12/01/18 à 14:30 - Mise à jour à 14:31
Du Le Vif/L'Express du 11/01/18

Certes, le régime théocratique survivra à l'insurrection récente. Mais ce nouveau séisme, plus social que politique, dévoile les faiblesses d'un pouvoir divisé et anachronique.

Un paradoxe, une illusion d'optique, un virus inédit. Voilà ce que laissent dans leur sillage les émeutiers qui, cinq jours durant, auront ébranlé l'Iran profond.

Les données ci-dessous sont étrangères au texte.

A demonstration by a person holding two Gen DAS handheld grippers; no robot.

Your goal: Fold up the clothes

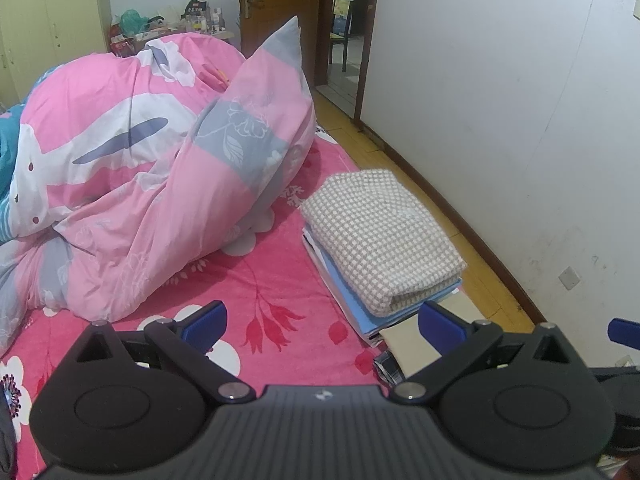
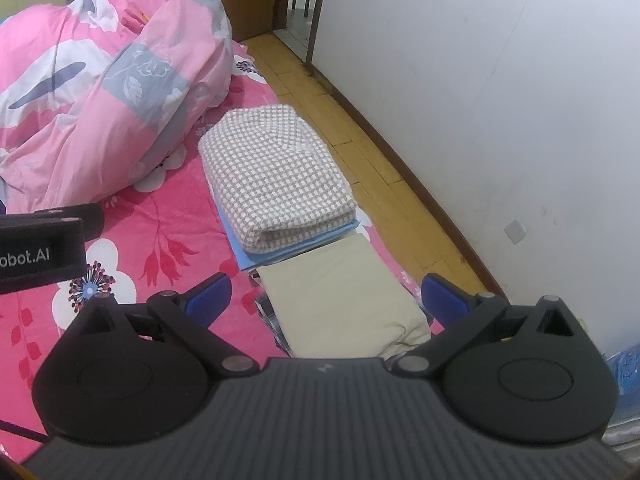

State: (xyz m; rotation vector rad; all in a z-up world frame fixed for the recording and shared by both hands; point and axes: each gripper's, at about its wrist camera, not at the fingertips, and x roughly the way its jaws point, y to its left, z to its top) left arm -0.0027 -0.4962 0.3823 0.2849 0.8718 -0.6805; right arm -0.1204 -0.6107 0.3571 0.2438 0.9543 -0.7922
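Note:
A folded checked beige-and-white garment [image 1: 380, 236] [image 2: 276, 180] tops a stack with a folded light blue piece [image 1: 352, 300] [image 2: 256, 256] under it, at the bed's right edge. In front of it lies a folded beige garment [image 2: 340, 300] [image 1: 412, 340] on a dark plaid piece [image 2: 266, 308]. My left gripper [image 1: 322, 326] is open and empty above the pink floral bedsheet [image 1: 260, 280], left of the stacks. My right gripper [image 2: 326, 294] is open and hovers over the beige garment, holding nothing. The left gripper's body [image 2: 44, 248] shows at the left edge of the right wrist view.
A bulky pink, white and grey duvet [image 1: 132, 184] [image 2: 92, 112] fills the bed's far left. A strip of wooden floor [image 1: 440, 208] [image 2: 348, 120] separates the bed from the white wall [image 1: 520, 100]. An open brown door [image 1: 280, 0] stands at the back.

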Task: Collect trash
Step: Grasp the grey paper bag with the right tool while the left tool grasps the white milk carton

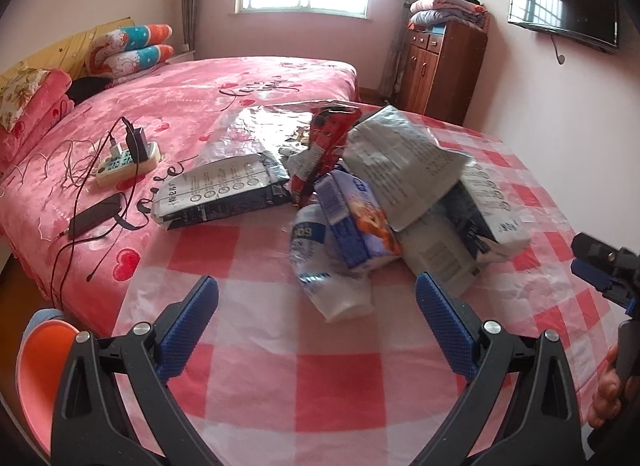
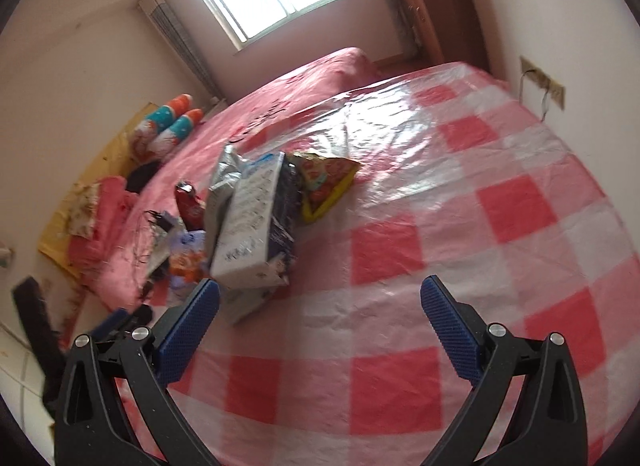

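Note:
A heap of trash lies on a table with a red-and-white checked cloth [image 1: 256, 366]. In the left wrist view the heap holds a crushed clear plastic bottle [image 1: 328, 266], a blue-and-white carton [image 1: 352, 217], a red snack bag [image 1: 324, 145], a crumpled grey foil bag [image 1: 396, 157] and a flat grey-black bag [image 1: 224, 193]. My left gripper [image 1: 316, 294] is open, its tips on either side of the bottle's near end. My right gripper [image 2: 320, 298] is open over the checked cloth [image 2: 400, 250], just right of a white-and-black bag [image 2: 256, 225]; a yellow snack bag [image 2: 324, 181] lies behind.
A bed with a pink cover [image 1: 160, 105] runs along the table's left side, with a power strip and cables [image 1: 128, 157], a dark phone [image 1: 96, 213] and pillows [image 1: 132, 45]. An orange bin [image 1: 40, 362] stands at lower left. A wooden cabinet [image 1: 440, 61] stands at the back.

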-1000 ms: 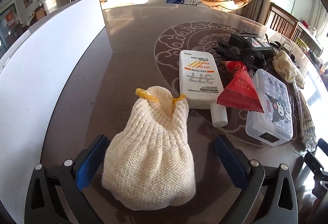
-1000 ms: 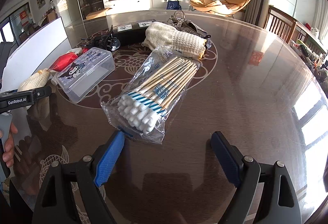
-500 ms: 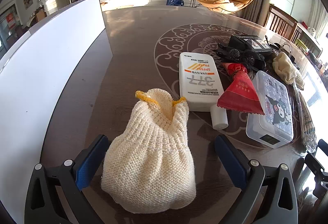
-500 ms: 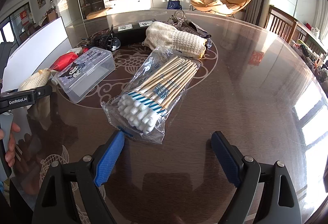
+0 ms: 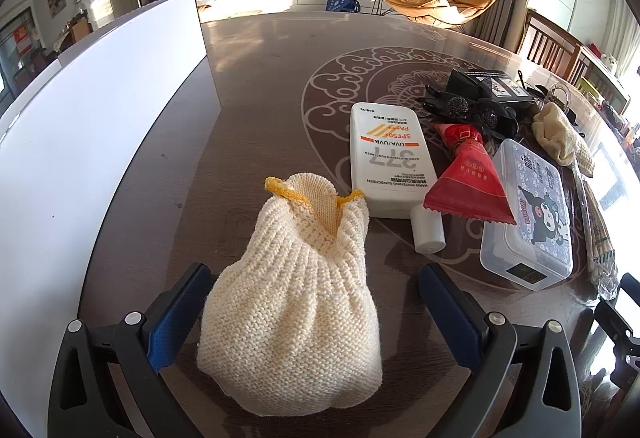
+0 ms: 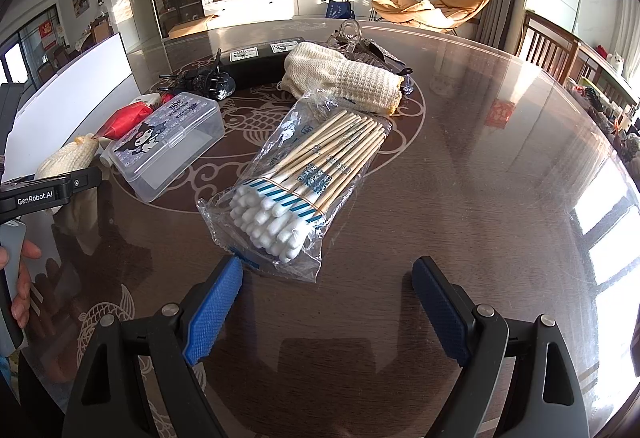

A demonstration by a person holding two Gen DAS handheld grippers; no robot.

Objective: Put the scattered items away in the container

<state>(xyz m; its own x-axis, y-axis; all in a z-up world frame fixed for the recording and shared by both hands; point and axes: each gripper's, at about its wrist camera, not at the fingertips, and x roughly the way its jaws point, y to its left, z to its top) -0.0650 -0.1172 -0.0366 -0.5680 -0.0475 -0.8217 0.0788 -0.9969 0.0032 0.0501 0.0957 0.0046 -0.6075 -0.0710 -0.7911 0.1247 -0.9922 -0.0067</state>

Le paradoxe est géopolitique. Brutale et brouillonne, l'insurrection meurtrière - 21 tués selon le bilan officiel, à coup sûr minimaliste - a éclaté au coeur du pays alors même que la théocratie chiite, qu'une rivalité irréfragable oppose à la monarchie saoudienne, consolidait son emprise régionale, du Liban au Yémen, via la Syrie et l'Irak. L'illusion d'optique renvoie aux fantasmes d'un Occident enclin depuis la révolution de 1979, fatale à la dynastie Pahlavi, à prédire le naufrage imminent de la République islamique. Tel fut le cas à l'heure du soulèvement étudiant de 1999, réprimé avec une implacable férocité ; ou, dix ans plus tard, lors de la " vague verte " déclenchée par la réélection frauduleuse du populiste Mahmoud Ahmadinejad. Le virus ? Celui inoculé par la fracture, patente, entre le régime des mollahs et sa base sociale, pieuse et rurale. Si sa nocivité demeure aléatoire, il sape à coup sûr les défenses immunitaires d'un pouvoir au souffle court, rongé par les divisions.